Reputation: 606
I have a dataframe with the following structure:
Index: DatetimeIndex Columns: Client, Business, Balances
My data goes across multiple years. I am trying to get the rolling mean of Balances by year. Meaning I want a variable length window which on Jan 1st of the year will be a window of size 1 and on Dec 31st will be window of size 365. Then the following year it starts over at 1 and builds from there. I am also grouping by the Client and Business.
I have tried the following:
df.groupby(["Client", "Business"]).rolling("AS")["Balances"].mean()

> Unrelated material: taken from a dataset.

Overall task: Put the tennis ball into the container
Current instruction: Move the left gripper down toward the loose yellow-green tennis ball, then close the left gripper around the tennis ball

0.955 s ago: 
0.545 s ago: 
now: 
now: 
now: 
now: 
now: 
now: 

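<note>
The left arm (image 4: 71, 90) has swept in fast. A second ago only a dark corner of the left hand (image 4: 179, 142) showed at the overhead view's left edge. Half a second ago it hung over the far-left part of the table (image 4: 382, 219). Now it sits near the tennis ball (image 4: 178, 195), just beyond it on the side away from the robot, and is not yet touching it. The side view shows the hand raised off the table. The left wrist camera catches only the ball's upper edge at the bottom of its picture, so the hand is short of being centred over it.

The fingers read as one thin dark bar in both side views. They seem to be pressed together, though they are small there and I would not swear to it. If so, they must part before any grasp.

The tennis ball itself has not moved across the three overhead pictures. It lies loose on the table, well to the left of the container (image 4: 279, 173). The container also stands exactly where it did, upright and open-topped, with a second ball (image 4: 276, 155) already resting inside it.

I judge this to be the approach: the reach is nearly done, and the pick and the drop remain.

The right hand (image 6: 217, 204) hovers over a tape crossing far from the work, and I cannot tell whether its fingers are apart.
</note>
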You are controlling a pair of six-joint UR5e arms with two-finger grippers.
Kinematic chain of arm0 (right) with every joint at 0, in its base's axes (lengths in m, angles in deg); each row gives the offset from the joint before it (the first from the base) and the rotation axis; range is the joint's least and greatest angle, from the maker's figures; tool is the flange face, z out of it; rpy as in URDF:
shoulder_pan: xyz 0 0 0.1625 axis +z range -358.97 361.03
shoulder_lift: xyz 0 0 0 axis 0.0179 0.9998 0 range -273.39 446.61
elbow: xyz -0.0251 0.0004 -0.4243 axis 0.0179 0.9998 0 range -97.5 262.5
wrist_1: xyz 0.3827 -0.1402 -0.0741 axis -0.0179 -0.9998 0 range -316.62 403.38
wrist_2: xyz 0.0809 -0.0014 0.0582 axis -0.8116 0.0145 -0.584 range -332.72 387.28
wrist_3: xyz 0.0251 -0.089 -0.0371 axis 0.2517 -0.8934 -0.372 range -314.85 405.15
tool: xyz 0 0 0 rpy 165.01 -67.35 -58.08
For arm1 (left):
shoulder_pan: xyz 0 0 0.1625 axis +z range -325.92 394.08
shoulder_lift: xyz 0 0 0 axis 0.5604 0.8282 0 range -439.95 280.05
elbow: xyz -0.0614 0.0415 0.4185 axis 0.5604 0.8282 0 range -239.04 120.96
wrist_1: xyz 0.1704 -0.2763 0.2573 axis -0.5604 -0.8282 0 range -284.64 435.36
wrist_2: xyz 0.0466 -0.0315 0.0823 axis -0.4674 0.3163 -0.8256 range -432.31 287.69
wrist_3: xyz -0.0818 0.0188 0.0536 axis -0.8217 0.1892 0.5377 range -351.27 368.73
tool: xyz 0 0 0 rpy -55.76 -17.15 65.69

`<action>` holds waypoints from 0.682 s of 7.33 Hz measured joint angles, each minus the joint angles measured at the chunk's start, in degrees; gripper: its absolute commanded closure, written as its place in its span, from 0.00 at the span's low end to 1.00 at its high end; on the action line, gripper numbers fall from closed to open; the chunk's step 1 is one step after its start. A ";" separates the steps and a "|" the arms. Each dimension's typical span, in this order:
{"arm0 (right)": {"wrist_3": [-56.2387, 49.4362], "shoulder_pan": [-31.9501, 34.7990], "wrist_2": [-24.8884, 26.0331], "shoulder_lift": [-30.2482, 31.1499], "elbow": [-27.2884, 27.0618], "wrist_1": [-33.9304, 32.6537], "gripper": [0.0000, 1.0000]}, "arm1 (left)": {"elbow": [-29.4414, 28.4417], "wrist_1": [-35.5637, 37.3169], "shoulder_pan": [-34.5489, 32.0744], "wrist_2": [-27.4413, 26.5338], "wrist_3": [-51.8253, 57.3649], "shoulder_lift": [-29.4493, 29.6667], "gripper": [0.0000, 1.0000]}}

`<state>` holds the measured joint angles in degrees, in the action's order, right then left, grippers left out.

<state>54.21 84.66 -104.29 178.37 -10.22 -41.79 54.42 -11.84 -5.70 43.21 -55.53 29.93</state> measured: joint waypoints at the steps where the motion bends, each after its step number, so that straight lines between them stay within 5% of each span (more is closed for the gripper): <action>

I also tried rolling with "A"
.
I am getting the error:
ValueError: <YearBegin: month=1> is a non-fixed frequency
From the documentation I thought rolling would accept and offset for variable length window but they year ones im trying arent working.
Whats the right way to do this?
Upvotes: 1
Views: 470
Reputation: 1883
The error is likely because the number of days in a year is not fixed. Alternative could be to use 365d
instead as in code below using .expanding()
window and pd.Grouper()
here. Assuming the expected output looks as below as it is not posted in the question.
# Import libraries
import pandas as pd
# Create DataFrame
dt = [
'2020-05-29',
'2020-05-29',
'2020-01-29',
'2020-01-29',
'2020-02-29',
'2020-03-29',
'2020-06-29',
'2020-06-29'
]
df = pd.DataFrame({
'dt':times
})
df['dt'] = pd.to_datetime(df['dt'])
df['Balances'] = np.random.randint(0,100,8)
df['Client'] = ['A','B','C','A']*2
df['Business'] = ['x','y','z','x']*2
# Groupby
df.groupby([pd.Grouper(key='dt', freq='365d'), "Client", "Business"])['Balances'].expanding().mean()
Output
dfg
dt Client Business
2020-06-29 A x 0 44.0
3 51.0
4 63.0
7 36.0
B y 1 54.0
5 13.0
C z 2 43.0
6 48.0
Upvotes: 1